There are multiple sets of assumptions possible. Since it would be easy, and much less suspicious, for Lester to buy two tickets, it would be reasonable to assume that when he held up what looked like two tickets, that they were indeed two tickets. Alternatively, one could assume that Lester is a moron and he did only buy one ticket. It could go either way.

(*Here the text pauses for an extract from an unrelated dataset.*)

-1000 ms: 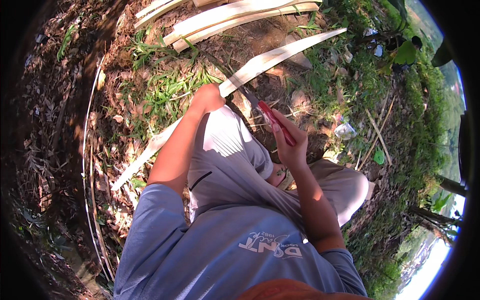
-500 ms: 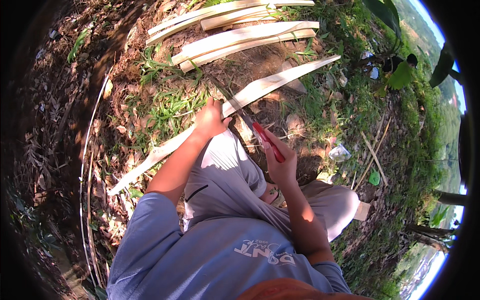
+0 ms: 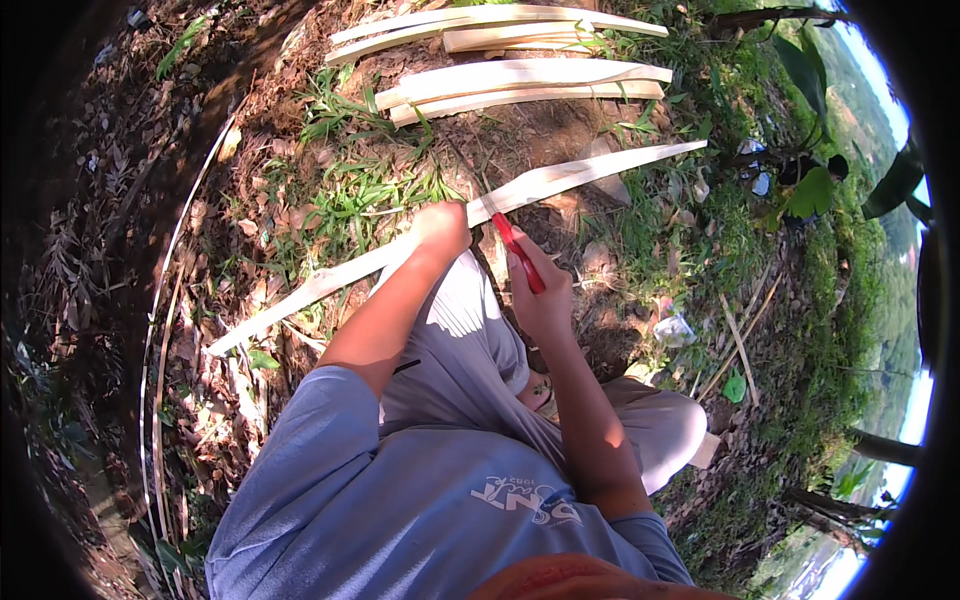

When did I ask "for them to show every step of minutia in the buying of the tickets"?


----------



## betts4 (Dec 27, 2005)

Check out this discussion.


__
https://www.reddit.com/r/FargoTV/comments/27vmbh


----------



## Mr. Soze (Nov 2, 2002)

OK, now they are REALLY stretching credibility. There's no Terminal 1 at IAH. They are A through E!!!!!!


----------



## Rob Helmerichs (Oct 17, 2000)

Plus Glendale Airlines doesn't even GO to Acapulco!


----------



## getreal (Sep 29, 2003)

betts4 said:


> Check out this discussion.
> 
> 
> __
> https://www.reddit.com/r/FargoTV/comments/27vmbh


Thanks for that link, Betts4! More enjoyable and informative thread to read as it doesn't get bogged down and dominated by one (or two) member's frustratingly argumentative posts. :up:

Bookmarked.


----------



## spartanstew (Feb 24, 2002)

john4200 said:


> If you insist on coming up with completely absurd scenarios, then you will never "persuade me". I'm certainly not going to invent some ridiculous scenario that is totally impossible to try to fix the problems with the events of this episode.


Improbably is not the same thing as impossible. The whole show is based on the improbable. If you can't accept that, this probably isn't the show for you.


----------



## john4200 (Nov 1, 2009)

betts4 said:


> Check out this discussion.
> 
> 
> __
> https://www.reddit.com/r/FargoTV/comments/27vmbh


Several people in that thread pointed out the possibility that there were two things printed. Note the approximately half-size thumb in the scroll bar:


----------



## john4200 (Nov 1, 2009)

spartanstew said:


> Improbably is not the same thing as impossible. The whole show is based on the improbable. If you can't accept that, this probably isn't the show for you.


Improbably is an adverb, impossible is an adjective. The whole language is based on parts of speech. If you can't accept that, then English is probably not the language for you.


----------



## betts4 (Dec 27, 2005)

getreal said:


> Thanks for that link, Betts4! More enjoyable and informative thread to read as it doesn't get bogged down and dominated by one (or two) member's frustratingly argumentative posts. :up:
> 
> Bookmarked.


LOL  Well I just googled "lester printing out ticket on fargo".

Google is my friend.


----------



## trainman (Jan 29, 2001)

Rob Helmerichs said:


> Plus Glendale Airlines doesn't even GO to Acapulco!


Not to mention "Meal Service: L" on a domestic flight that leaves at 11:00 P.M.? Even in first class you don't get "L" on a flight at that time!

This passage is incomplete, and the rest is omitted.